More Southland transit services are requiring people wear masks or face coverings while using their systems, as Amtrak announced Thursday it will mandate its customers to put on the COVID-19 protections starting Monday.
Amtrak stated services will be denied to customers not wearing facial coverings.
“To protect customers and employees, all customers in stations and on trains and thruway buses are required to wear a facial covering beginning May 11,” Amtrak announced on its website. “Facial coverings can be removed when customers are eating in designated areas, in their private rooms or seated alone or with a travel companion in their own pair of seats.”
Small children who are not able to “maintain a facial covering” are exempt from this requirement, Amtrak stated, and customers must supply their own facial covering.
Amtrak said its customers can go to the Centers for Disease Control and Prevention website, CDC.gov, for detailed instructions on how to make their own mask.
As Amtrak has reduced its services due to the pandemic, the transit operator said some stations may not be staffed.
If the station is closed, people can check the Amtrak app or call 1-800-USA-Rail to check train status while waiting in a personal vehicle.
The move follows Los Angeles Mayor Eric Garcetti’s order on Wednesday when he announced travelers on the city’s DASH, Cityride and Commuter Express bus lines will be required to wear some kind of face covering starting Monday.
Riders were already required to enter and exit the city’s buses through the rear door to distance themselves from bus drivers.
County Supervisor Janice Hahn, who along with the other four county supervisors holds a seat on the 13-member Los Angeles County Metropolitan Authority board, wrote a letter earlier this week to CEO Phil Washington to urge the transit system to require riders wear face coverings.
“Given what we know about the COVID-19 virus, the policy of not requiring face coverings puts both Metro passengers and bus drivers at risk,” Hahn wrote.
Hahn asked Washington to take action immediately rather than waiting for the board’s next meeting, set for May 28. Metro has suggested people wear face coverings while using their transit systems, but it has not required them at this time.
“Because so many other essential workers, from grocery store employees to restaurant workers, rely on Metro to get to and from work, Metro’s decision not to require face coverings threatens to compound the spread of this virus across our county,” Hahn wrote.

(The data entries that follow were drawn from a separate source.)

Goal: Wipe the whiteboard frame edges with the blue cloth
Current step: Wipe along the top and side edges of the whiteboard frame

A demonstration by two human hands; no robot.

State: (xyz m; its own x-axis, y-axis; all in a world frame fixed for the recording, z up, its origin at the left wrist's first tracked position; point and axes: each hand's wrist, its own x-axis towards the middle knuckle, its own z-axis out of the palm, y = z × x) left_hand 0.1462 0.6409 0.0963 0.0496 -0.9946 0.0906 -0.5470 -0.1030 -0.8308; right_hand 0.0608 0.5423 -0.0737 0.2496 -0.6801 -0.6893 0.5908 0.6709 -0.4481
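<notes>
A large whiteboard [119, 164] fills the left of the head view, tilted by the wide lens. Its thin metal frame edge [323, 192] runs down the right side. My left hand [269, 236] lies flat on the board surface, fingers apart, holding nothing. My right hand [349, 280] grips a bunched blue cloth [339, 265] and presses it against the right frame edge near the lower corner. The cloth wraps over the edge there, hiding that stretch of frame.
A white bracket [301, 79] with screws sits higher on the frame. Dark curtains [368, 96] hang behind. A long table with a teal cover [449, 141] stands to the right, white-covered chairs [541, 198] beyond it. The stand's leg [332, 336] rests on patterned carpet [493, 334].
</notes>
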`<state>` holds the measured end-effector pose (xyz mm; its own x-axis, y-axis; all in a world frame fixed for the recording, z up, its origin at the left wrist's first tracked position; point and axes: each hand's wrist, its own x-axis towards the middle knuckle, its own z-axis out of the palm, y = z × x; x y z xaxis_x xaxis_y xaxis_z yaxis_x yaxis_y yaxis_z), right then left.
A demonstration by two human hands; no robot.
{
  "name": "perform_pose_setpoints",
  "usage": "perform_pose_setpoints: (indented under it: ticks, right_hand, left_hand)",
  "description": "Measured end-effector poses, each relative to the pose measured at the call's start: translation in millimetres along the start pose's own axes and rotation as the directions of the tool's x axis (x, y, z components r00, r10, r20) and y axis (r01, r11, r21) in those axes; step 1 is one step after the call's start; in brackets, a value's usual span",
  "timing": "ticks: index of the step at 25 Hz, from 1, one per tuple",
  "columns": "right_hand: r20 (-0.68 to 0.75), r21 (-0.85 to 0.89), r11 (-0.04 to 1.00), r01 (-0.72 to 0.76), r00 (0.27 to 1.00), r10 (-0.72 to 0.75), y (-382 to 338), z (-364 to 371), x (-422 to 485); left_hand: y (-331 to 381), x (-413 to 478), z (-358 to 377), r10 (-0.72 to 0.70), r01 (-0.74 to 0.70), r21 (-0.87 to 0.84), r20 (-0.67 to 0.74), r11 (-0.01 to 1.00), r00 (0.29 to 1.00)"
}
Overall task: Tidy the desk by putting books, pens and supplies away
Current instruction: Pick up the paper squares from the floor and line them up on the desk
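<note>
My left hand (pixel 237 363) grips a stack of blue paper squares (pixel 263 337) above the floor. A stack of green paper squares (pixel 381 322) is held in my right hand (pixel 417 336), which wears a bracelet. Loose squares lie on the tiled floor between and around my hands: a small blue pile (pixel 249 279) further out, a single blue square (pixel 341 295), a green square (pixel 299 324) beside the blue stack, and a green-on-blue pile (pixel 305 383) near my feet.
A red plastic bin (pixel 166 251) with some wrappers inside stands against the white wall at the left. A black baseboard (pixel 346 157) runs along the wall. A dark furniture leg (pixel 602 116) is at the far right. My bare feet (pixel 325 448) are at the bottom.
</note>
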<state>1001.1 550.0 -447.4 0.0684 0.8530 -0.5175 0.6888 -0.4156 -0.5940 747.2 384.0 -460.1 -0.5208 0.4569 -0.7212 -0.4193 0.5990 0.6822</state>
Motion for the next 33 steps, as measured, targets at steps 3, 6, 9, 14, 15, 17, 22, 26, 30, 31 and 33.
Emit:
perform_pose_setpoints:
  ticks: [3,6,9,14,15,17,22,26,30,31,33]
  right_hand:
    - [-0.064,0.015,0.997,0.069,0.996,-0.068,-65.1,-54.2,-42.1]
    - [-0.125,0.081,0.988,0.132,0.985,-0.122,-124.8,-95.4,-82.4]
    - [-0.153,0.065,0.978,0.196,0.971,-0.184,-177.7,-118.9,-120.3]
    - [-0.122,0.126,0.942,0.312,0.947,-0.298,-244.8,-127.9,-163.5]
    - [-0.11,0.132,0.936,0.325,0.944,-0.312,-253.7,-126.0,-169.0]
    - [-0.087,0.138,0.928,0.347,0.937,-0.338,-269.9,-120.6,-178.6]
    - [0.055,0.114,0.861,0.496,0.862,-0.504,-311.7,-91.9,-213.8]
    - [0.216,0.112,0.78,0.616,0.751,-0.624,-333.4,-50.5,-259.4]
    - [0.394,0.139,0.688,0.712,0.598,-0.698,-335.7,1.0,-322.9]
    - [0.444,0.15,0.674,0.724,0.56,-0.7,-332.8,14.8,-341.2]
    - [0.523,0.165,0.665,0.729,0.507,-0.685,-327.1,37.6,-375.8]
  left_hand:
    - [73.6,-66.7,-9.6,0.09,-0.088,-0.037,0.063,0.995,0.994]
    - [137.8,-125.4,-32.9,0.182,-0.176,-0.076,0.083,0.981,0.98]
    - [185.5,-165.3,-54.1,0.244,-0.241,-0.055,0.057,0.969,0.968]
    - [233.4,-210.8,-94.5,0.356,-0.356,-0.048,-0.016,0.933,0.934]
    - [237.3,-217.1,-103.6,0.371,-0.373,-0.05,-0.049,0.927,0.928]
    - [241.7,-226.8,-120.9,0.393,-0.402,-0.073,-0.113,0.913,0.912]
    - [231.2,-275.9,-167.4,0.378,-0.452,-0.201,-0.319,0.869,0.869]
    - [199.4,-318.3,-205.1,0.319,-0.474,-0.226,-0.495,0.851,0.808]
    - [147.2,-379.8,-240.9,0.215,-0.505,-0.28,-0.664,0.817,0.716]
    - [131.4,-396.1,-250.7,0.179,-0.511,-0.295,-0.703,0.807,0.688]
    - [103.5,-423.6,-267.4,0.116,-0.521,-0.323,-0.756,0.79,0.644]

Joni Goheen, a spokeswoman for Metro, said the transportation authority plans to distribute a news release on the matter of face coverings Thursday afternoon.
Metrolink, the train service for the Southland that spans six counties, has not required its passengers to put on face coverings or masks.

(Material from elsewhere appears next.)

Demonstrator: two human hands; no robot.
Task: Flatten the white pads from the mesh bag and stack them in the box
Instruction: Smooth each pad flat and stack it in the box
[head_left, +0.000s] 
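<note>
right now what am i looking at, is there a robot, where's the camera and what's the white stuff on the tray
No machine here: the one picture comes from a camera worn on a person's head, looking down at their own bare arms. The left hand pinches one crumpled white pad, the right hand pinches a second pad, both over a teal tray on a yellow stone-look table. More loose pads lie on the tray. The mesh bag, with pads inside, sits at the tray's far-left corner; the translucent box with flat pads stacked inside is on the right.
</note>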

“Our team is putting the finishing touches on a safety and customer-focused recovery plan that our board will consider this month,” Metrolink Board Chair Brian Humphrey stated Wednesday. “This plan will be informed by the survey results, guidance from health authorities and requirements of state and local government officials.”
“We are looking forward to our team preparing short-, medium- and long-term recommendations to address the new world we all must navigate,” Humphrey said.
According to the results of an in-house survey released Wednesday, Metrolink stated 39% of its riders during the pandemic identified as health care workers.
Of all survey respondents, 81% said they would resume using Metrolink, but not all at once. The survey found 29% said they would return as soon as the stay-at-home orders are lifted, with some planning to wait for schools to reopen or for a vaccine or related treatment to be available.